Your output is to hold only the lines from the one showing "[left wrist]" through the end of the listing, exactly, with every picture excluded.
***** Records supplied
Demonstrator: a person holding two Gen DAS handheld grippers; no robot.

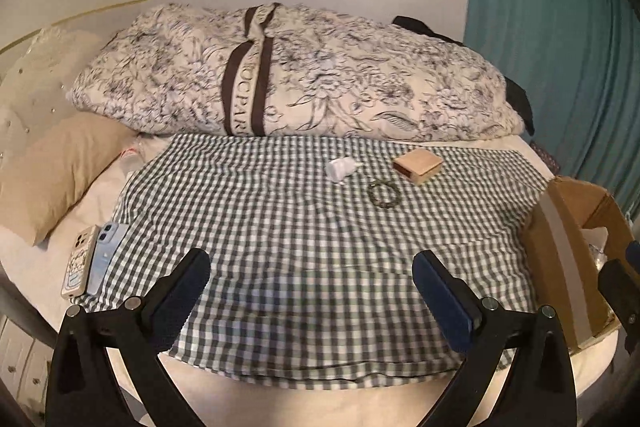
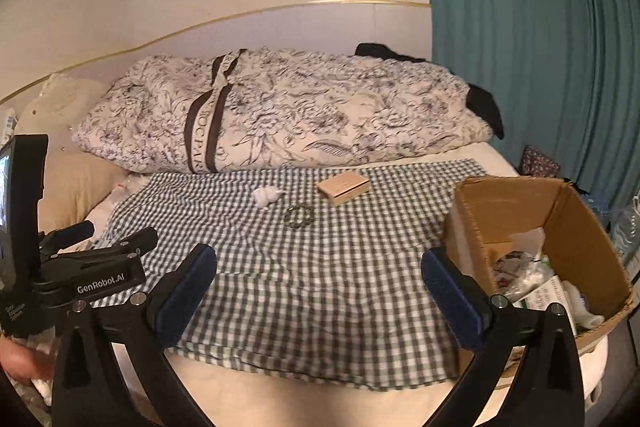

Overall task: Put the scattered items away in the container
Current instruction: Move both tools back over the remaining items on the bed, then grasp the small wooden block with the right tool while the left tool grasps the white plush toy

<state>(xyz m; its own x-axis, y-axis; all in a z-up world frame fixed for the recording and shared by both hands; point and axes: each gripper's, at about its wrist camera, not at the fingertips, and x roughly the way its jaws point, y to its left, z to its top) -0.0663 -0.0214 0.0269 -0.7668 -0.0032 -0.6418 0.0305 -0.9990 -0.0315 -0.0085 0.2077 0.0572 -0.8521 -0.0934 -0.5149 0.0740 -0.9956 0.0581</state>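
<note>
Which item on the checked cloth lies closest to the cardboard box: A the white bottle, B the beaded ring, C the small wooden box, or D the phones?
C: the small wooden box lies nearest the cardboard box; the beaded ring and white bottle lie farther left.

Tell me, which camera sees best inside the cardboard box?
The right wrist camera. The cardboard box faces it open, so the packets and white things inside show. The left wrist camera catches only the box's outer wall and a bit of the inside at its edge.
</note>
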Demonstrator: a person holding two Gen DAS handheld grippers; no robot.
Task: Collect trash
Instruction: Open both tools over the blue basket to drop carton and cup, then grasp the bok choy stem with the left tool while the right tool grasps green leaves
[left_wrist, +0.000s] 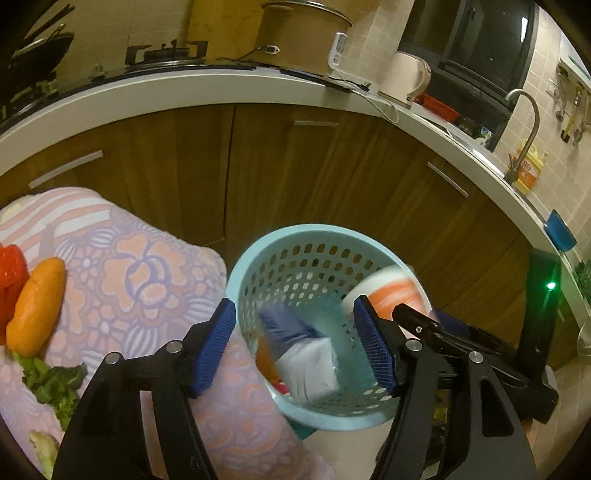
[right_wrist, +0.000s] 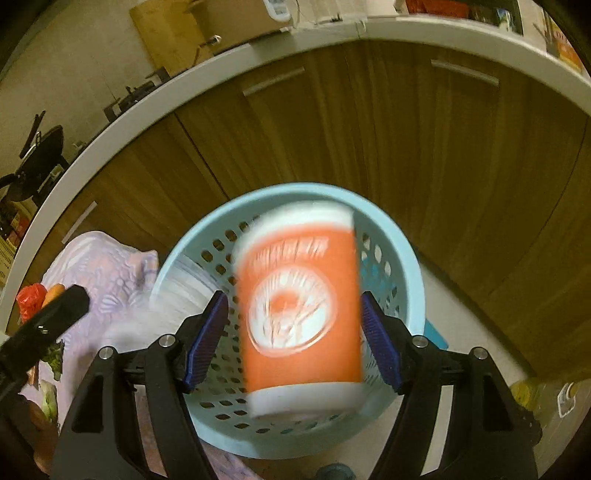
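While the left gripper (left_wrist: 295, 349) gapes wide and empty over the pale blue perforated plastic basket (left_wrist: 295, 254), a blurred white-and-blue carton (left_wrist: 308, 360) lies inside it, beside a pink floral cloth (left_wrist: 140, 280). From the right wrist, the right gripper (right_wrist: 295, 341) is spread open, its pads clear of the blurred orange-and-white paper cup (right_wrist: 299, 306) above the basket, before brown wooden cabinets (right_wrist: 443, 155).

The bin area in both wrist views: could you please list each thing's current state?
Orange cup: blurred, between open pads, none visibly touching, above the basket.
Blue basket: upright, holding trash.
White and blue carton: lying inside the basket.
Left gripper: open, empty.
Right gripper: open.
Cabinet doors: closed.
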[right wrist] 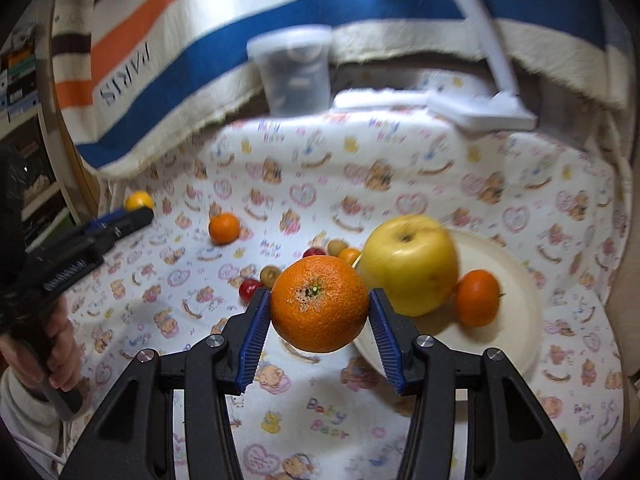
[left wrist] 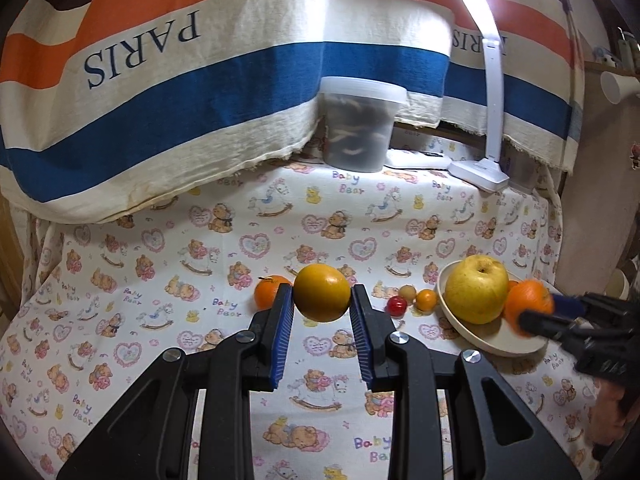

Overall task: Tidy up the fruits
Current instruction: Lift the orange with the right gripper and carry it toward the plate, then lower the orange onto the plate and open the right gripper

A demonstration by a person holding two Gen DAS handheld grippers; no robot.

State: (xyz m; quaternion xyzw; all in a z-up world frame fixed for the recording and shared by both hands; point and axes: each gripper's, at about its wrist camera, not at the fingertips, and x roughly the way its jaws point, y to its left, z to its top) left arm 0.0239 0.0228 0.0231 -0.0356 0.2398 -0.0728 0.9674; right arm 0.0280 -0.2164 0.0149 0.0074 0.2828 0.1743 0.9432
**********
Exercise output:
[left wrist] 

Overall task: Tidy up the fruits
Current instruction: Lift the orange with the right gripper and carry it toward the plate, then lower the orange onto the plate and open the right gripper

A demonstration by a person holding two Gen DAS handheld grippers; no robot.

State: (xyz m; quaternion xyzw; all in a z-up world frame fixed for the recording and shared by both hands; point and axes: each gripper's, at about its wrist camera, not at the fingertips, and x roughly the way its jaws point, y to its left, z to its top) left arm 0.0239 0.0228 0.0231 -0.0356 0.2398 -0.0728 0.9674; right arm 0.0280 -0.2164 0.0149 0.0074 0.2828 0.1743 0.9432

Nothing else is needed to complete this exercise.